TO DO » If a line in the listing includes the word "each", copy it out.

TASK MATERIAL »

═══

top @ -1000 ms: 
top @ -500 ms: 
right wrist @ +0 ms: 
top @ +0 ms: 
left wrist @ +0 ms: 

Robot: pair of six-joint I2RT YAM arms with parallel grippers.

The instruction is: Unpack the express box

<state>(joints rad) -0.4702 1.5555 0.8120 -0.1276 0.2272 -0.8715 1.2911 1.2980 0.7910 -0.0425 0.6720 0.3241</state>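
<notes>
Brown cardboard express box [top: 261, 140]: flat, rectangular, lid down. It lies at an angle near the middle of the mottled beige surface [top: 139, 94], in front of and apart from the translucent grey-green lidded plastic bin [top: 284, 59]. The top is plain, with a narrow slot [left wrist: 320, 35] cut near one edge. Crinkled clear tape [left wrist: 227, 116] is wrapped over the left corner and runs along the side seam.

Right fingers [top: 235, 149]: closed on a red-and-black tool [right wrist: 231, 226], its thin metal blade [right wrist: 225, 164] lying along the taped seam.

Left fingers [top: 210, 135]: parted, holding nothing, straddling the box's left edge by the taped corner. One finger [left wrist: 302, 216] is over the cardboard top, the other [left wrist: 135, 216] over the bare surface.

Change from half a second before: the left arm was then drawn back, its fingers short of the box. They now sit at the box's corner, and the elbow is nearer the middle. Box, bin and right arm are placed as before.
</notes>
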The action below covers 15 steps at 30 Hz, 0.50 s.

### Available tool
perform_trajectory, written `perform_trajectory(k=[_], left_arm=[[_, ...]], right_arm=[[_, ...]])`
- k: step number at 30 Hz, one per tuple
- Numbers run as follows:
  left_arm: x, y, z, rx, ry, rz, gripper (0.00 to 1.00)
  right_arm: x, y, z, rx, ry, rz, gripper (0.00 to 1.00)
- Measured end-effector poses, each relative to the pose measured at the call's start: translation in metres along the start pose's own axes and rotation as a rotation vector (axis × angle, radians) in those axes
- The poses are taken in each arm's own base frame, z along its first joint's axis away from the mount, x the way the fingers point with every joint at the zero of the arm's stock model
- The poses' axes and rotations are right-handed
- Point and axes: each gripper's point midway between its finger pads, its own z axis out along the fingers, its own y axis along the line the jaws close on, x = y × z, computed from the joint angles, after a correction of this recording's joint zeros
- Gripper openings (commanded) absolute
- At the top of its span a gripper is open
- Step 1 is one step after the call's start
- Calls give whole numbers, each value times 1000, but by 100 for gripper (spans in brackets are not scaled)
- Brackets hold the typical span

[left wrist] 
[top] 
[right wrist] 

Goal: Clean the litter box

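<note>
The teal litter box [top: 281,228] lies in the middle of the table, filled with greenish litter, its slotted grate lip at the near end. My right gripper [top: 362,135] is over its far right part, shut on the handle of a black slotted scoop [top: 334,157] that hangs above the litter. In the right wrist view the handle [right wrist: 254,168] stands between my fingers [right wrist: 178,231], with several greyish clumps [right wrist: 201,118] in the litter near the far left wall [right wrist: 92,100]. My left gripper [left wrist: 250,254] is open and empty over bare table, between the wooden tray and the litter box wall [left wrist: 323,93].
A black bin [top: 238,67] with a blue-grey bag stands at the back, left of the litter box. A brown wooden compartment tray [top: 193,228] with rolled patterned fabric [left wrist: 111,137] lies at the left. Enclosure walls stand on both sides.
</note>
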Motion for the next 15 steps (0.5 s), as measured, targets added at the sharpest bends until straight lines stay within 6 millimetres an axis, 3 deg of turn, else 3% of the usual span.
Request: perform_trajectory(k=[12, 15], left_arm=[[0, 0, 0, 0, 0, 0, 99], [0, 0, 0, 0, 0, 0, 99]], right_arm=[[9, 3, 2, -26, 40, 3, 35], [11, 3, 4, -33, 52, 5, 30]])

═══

COMPLETED EXERCISE »
- Measured end-effector poses, each relative to the pose measured at the call's start: translation in metres along the start pose's own axes and rotation as a rotation vector (axis × angle, radians) in those axes
- The poses are taken in each arm's own base frame, z along its first joint's axis away from the mount, x the way the fingers point with every joint at the zero of the arm's stock model
- Point and axes: each gripper's point midway between its finger pads, its own z axis out along the fingers, its own y axis along the line the jaws close on, x = y × z, computed from the joint angles, after a correction of this recording's joint zeros
- Calls give whole numbers, each value times 1000, but by 100 for gripper (spans in brackets are not scaled)

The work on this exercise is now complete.